La fièvre du mercato
Le mercato est cette période (janvier puis juin à août en Europe) où les clubs peuvent renouveler leur équipe, en recrutant, vendant, achetant des joueurs. Les clubs y jouent leur équilibre économique et leurs ambitions sportives, deux objectifs qu’il n’est pas toujours aisé de concilier. Les footballeurs, eux, y jouent leur carrière, à la fois salariale et sportive.

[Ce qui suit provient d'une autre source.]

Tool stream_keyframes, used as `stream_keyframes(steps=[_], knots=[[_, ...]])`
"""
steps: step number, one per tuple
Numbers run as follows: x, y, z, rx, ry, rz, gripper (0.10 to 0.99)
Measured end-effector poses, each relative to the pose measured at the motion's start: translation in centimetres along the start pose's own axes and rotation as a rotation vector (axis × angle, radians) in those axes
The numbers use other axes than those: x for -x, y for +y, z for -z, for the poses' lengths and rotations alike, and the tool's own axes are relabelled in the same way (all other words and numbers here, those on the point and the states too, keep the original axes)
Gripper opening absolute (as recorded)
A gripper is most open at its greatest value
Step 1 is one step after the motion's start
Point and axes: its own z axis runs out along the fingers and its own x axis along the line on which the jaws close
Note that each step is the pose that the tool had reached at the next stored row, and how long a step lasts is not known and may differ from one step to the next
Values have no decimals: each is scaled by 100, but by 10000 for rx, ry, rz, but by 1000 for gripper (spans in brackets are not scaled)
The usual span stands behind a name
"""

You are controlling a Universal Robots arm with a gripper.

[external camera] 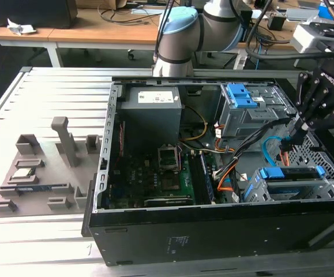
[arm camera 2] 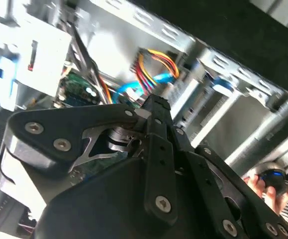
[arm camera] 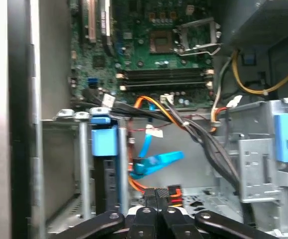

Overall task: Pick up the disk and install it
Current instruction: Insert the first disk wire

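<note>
My black gripper (external camera: 287,143) hangs inside the open computer case (external camera: 106,173) at the exterior view's right, fingers pointing down. In the first wrist view its fingertips (arm camera: 156,195) press together with nothing between them. The disk (external camera: 272,173) sits in the lower grey drive cage just below and in front of the gripper. Its blue frame (arm camera: 104,142) shows at the cage's opening, and its metal body is mostly hidden. The gripper does not touch it. In the second wrist view the gripper's linkage (arm camera 2: 151,107) blocks much of the case interior.
Orange, blue and black cables (external camera: 267,151) cross between the gripper and the disk cage. A grey drive bay with blue latches (external camera: 241,95) stands behind, the green motherboard (external camera: 155,179) to its left. A grey fixture tray (external camera: 34,173) lies outside. A person's hand (arm camera 2: 265,186) shows beyond the case.
</note>
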Motion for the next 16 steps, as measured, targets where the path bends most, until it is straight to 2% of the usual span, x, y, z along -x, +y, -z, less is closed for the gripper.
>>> stream_keyframes(steps=[1,2,5,7,8,9,11,13,14,16], knots=[[39,-35,-9,-1,13,0,106],[44,-56,-12,-3,73,-5,106],[44,-58,-12,-3,95,-7,114],[44,-58,-11,-4,97,-7,235],[43,-59,-13,-4,102,-7,361],[37,-62,-49,-7,180,-12,361],[8,-65,-73,-8,199,-12,361],[-63,-69,-92,-8,215,-14,361],[-81,-71,-102,-11,290,-17,361],[-83,-70,-102,-13,308,-20,361]])
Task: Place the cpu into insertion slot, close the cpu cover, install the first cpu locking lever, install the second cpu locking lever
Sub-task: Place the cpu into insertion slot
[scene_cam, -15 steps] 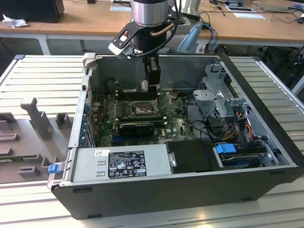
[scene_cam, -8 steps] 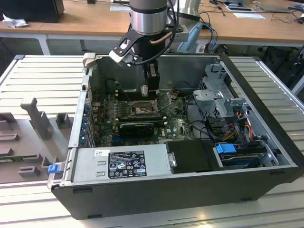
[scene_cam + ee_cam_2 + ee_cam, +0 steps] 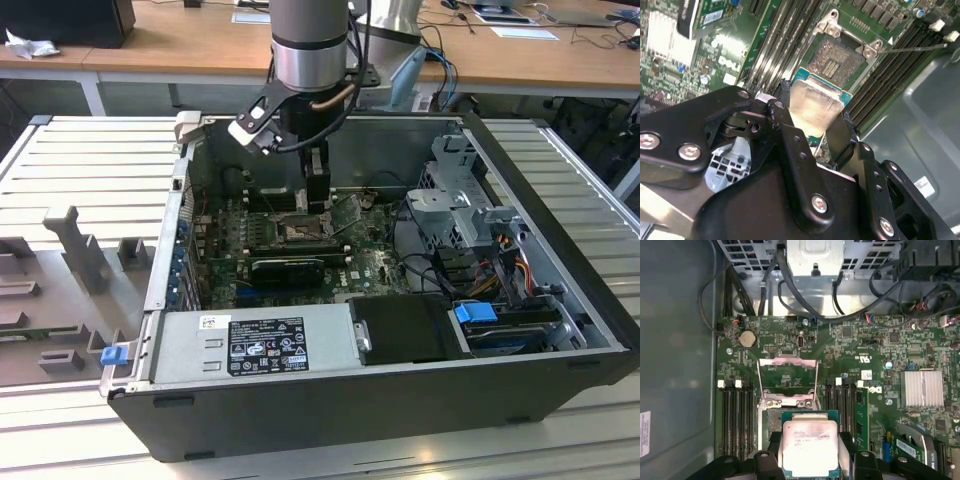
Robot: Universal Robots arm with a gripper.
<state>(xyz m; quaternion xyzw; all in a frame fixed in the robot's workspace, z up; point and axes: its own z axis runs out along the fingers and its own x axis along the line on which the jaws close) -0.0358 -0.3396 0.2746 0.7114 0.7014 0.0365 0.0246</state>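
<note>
With the gripper point(image 3: 814, 117) closed on the cpu's point(image 3: 810, 446) opposite edges close above the insertion slot point(image 3: 837, 61), and the cpu cover point(image 3: 788, 361) standing open, we judge it best to keep the chip level, square to the socket and unforced.

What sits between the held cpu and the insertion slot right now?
Nothing: in the second wrist view the cpu, clamped in the gripper, hangs near the insertion slot, and the stretch between them is bare.
</note>
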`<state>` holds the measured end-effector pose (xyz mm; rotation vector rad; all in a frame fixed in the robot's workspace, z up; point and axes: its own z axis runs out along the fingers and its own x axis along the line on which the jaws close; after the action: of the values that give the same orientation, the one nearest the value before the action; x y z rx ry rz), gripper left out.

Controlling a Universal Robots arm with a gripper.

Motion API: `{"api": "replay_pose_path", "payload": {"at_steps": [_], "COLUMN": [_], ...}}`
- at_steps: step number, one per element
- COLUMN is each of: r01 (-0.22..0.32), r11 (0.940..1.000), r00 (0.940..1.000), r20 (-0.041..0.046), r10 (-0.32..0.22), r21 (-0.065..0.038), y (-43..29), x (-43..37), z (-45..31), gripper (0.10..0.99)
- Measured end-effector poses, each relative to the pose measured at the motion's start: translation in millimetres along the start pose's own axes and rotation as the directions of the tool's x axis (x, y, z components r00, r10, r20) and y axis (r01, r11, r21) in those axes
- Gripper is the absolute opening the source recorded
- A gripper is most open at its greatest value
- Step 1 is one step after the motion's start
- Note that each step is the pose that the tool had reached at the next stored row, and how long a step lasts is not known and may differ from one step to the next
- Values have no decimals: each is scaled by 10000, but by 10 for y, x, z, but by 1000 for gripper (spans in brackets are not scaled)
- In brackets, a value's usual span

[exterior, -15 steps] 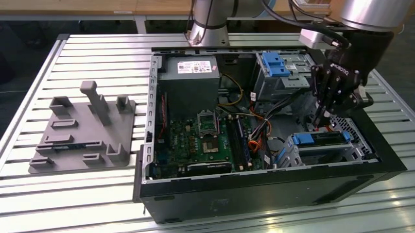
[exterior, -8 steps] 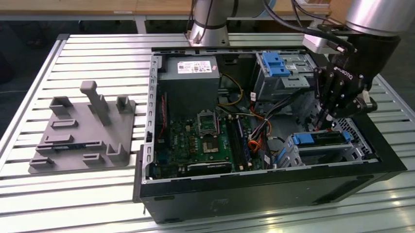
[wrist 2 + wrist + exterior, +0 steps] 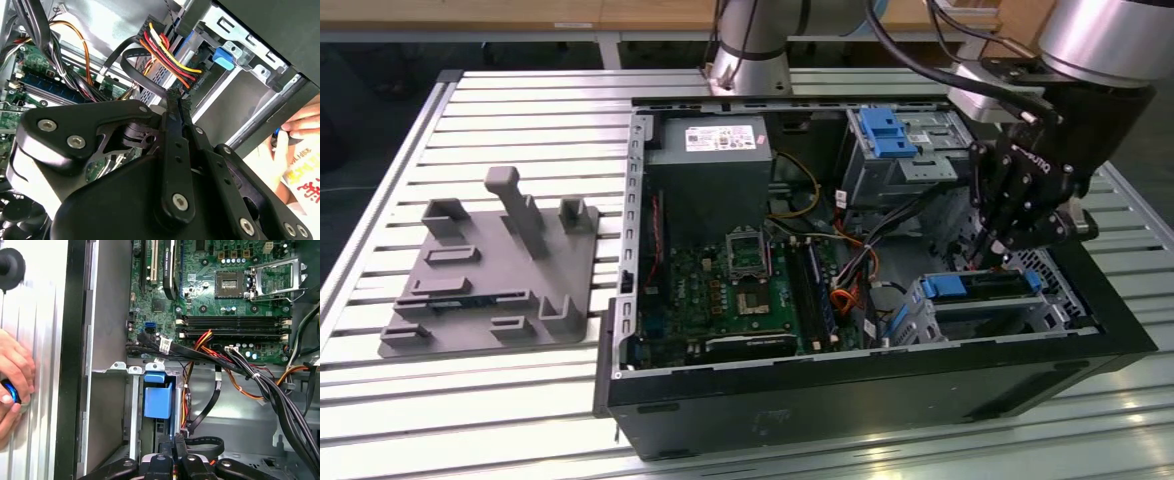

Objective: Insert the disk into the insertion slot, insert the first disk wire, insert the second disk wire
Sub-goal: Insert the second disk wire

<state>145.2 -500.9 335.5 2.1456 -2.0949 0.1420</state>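
While the disk (image 3: 983,286) is seated in the slot (image 3: 994,310), the gripper (image 3: 176,440) is pressed together on a black wire (image 3: 202,412) at its 3 o'clock end.

The exterior view looked down from above at the open computer case (image 3: 854,260) on the tabletop (image 3: 494,110). Both wrist views sat close inside it — sharing the pincer (image 3: 172,452) and cables (image 3: 240,367).
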Motion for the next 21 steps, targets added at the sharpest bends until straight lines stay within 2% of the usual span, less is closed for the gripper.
{"api": "replay_pose_path", "payload": {"at_steps": [2,6,11,14,18,21], "r01": [3,7,18,22,26,26], "r11": [10000,10000,10000,10000,10000,10000], "r00": [9999,9997,9980,9968,9957,9957], "r20": [111,260,630,796,926,930], "r10": [-3,-7,-19,-24,-28,-28], "r21": [3,7,17,21,26,26], "y": [1,3,5,6,7,7], "x": [30,86,155,194,227,230], "z": [3,-5,-6,-5,0,1], "gripper": [145,145,145,145,145,145]}}
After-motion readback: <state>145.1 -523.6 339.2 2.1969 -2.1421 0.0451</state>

Les règles contractuelles favorisent une forte mobilité des joueurs. Car depuis la suppression du contrat à vie, qui liait les professionnels et leur club jusque l’âge de 35 ans, les transformant ainsi en « esclaves » selon le mot de Raymond Kopa, la durée des contrats est plafonnée à cinq années. La plupart sont plus courts. Et ils sont souvent rompus avant leur terme, ce qui permet au club employeur d’empocher une indemnité de transfert.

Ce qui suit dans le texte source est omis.